Photovoltaic cells are used in many applications to power items from as small as a wristwatch to large commercial applications.

The photovoltaic cell is highly versatile as the cells can be connected to other cells to generate more electricity.

The PV cell’s semi-conductive material is the key to a solar power cell’s ability to generate electricity from sunlight. Silicone crystals are by far the most widely used semiconductor in solar panels across the world.

Other materials that lend themselves superbly to use in solar panels are:

A significant advantage of a solar panel is that it contains no moving parts that can wear down. The PV cells’ semiconductor materials mentioned above are double-layered. The N-Type (negative) and the P-Type (positive) have the unique ability to release a virtually continuous supply of negatively charged electrons. 

When sunlight lands on the N-Type silicon layer, it releases negative electrons, which are attracted to the P-Type Silicon layer. The imbalance caused by the electrons attracted to the positive layer causes an electrical current harnessed from each PV cell to make up a large solar panel. 

The output of the Volt’s Amps and Wattage generated by a solar panel is directly related to the number of PV cells it contains.
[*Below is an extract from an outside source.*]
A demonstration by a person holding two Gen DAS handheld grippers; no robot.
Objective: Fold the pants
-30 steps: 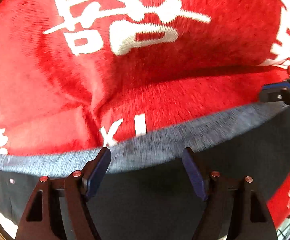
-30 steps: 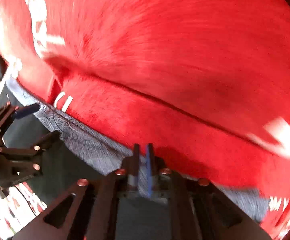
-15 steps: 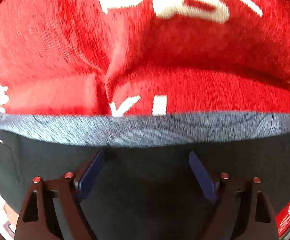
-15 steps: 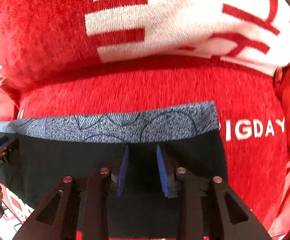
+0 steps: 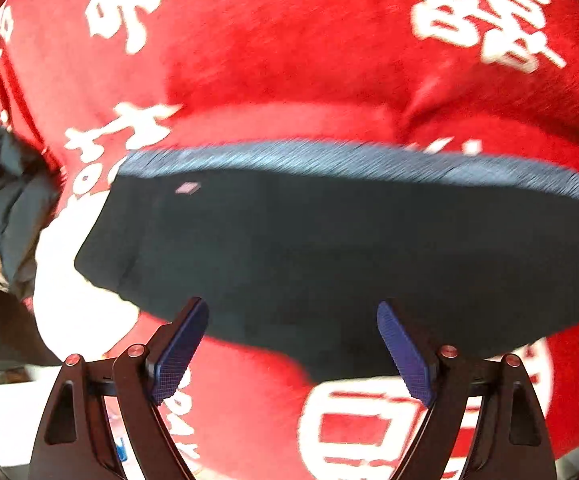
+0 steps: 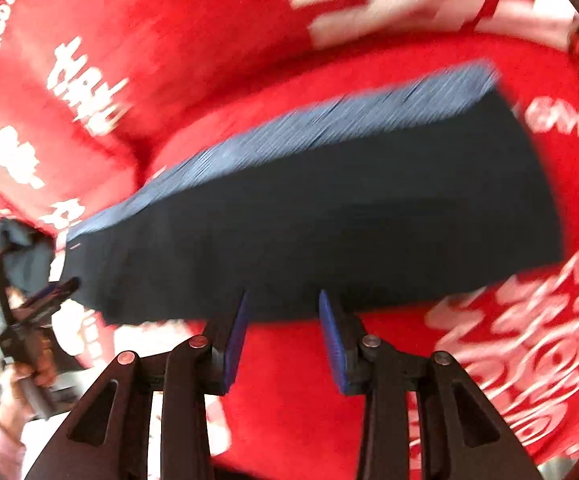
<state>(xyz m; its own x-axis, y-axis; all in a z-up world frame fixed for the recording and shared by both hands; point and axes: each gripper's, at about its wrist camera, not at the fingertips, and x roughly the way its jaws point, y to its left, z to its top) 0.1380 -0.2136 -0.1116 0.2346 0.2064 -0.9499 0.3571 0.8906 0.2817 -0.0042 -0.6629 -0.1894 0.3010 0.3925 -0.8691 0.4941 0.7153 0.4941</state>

Watts is the measure used to signify the output and to market the solar panel. Solar panels are available in various sizes depending on their application.  

The solar panels are useable on their own or linked together when more power needs to be generated. A solar panel generates a direct current which is perfect for charging batteries but requires conversion to alternating current (AC) for use in the average home by installing an inverter.  

An inverter is required for use with solar panels for any application where solar panels power 110-volt, 220-volt, or 380-volt alternating current circuits.

Three basic solar systems are used in the Solar Industry. 

System TypeBattery Yes / NoGrid Back UpApplication
Off-GridYesNoHome, Business, RV’s, Camping, mobile units, etc.
HybridYesYesHome and Business
Grid-TiedNoNoHome and Business

Off-Grid systems are ideal for use in areas where no electrical grid infrastructure exists and consist of solar panels, an inverter, and batteries for nighttime energy use.

Smaller off-grid systems, which operate like those used in homes, are ideal for use as portable units and in RVs and fish houses.

Hybrid systems use solar panels, battery storage, and an inverter and use the national electrical grid as a backup power source. 

Grid Tied systems only use solar panels and an inverter and is linked to the national grid. Grid-tied systems save the end user money in the daytime but don’t work at night or when the grid power is interrupted. 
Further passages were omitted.